The six winning board games are:
- Hasbro Connect 4 Launchers Game ($20, hasbrotoysho.com; ages 5+): Reimagining the classic, it heightens the four-in-a-row fun by having opponents fling their checkers onto the board. The goal: to land them consecutively and block the competition from doing the same.
- MindWare Pix Mix Game ($20, mindware.com; ages 8+): Got an eye for detail? Each transparent card has a line drawing of a common object, and cards are piled six high; players have 30 seconds to discern each image within the squiggly jumble.
- Techno Source Tetris Link Game ($25, technosourceusa.com; ages 6+): Sometimes the best innovation takes you back to basics. Here, the popular video game goes low-tech: players take turns sliding in the “Tetrimino” pieces and score by linking consecutive colored squares.
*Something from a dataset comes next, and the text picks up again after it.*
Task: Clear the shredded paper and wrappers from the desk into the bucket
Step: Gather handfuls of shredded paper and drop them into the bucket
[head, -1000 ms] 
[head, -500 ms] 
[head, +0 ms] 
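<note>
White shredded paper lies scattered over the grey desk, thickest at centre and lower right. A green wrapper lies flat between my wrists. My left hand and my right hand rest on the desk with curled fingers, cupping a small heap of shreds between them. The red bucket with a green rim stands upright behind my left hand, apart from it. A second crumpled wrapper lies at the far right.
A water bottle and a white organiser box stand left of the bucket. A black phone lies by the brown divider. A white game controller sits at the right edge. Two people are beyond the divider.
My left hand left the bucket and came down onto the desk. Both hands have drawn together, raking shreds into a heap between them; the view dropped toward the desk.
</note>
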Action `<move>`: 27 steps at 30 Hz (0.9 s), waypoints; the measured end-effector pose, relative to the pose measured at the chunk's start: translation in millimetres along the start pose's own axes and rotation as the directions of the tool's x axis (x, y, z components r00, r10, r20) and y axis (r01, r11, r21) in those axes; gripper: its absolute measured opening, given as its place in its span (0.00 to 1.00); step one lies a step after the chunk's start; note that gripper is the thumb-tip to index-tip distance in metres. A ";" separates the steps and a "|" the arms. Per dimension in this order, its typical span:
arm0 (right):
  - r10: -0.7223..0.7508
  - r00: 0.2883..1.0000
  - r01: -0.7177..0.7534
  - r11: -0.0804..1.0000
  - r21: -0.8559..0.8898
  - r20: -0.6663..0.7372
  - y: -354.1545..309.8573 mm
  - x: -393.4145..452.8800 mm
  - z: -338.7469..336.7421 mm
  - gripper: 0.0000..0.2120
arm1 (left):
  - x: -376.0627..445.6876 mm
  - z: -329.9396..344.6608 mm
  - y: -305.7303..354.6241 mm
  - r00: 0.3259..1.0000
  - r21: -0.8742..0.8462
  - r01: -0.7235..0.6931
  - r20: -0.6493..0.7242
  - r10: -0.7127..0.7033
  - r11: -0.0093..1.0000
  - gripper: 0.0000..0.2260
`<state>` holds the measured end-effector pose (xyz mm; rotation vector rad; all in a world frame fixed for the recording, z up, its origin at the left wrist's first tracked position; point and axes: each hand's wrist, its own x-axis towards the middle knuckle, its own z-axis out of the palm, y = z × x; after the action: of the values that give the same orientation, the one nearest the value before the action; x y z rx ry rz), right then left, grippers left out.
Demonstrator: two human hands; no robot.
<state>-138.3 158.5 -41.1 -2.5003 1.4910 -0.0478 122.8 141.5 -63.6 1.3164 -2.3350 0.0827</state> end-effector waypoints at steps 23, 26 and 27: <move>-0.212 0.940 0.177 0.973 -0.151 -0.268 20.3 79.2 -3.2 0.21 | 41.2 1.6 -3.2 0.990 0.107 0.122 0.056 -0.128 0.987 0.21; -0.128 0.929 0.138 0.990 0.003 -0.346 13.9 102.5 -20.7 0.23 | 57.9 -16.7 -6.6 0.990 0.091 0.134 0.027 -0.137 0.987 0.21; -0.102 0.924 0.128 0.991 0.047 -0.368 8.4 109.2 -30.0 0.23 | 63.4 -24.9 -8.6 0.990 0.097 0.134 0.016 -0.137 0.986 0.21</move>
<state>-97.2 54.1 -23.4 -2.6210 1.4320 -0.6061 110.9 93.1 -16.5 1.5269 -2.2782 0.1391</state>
- Learning Resources Double Duel Game ($28, learningresources.com; ages 7+): To win this game, it helps to have good ears, fast fingers and a love of language. Cards define pairs of words with the same pronunciation but different meanings. Buzz first and ID the soundalikes to rack up points.
- Super Duper Publications Jeepers Peepers Game ($40, superduperinc.com; ages 5+):Curiosity is key here, with competitors clipping photos of different items onto their game glasses, facing out, then taking turns posing yes-or-no questions to figure out what’s on their display.
- Educational Insights Sneaky, Snacky Squirrel Game! ($20, educationalinsights.com; 3+):Participants aim to be the first to stock a log with acorns using the tweezerlike “squirrel squeezers.” A bad spin could mean losing one piece—or your entire stash.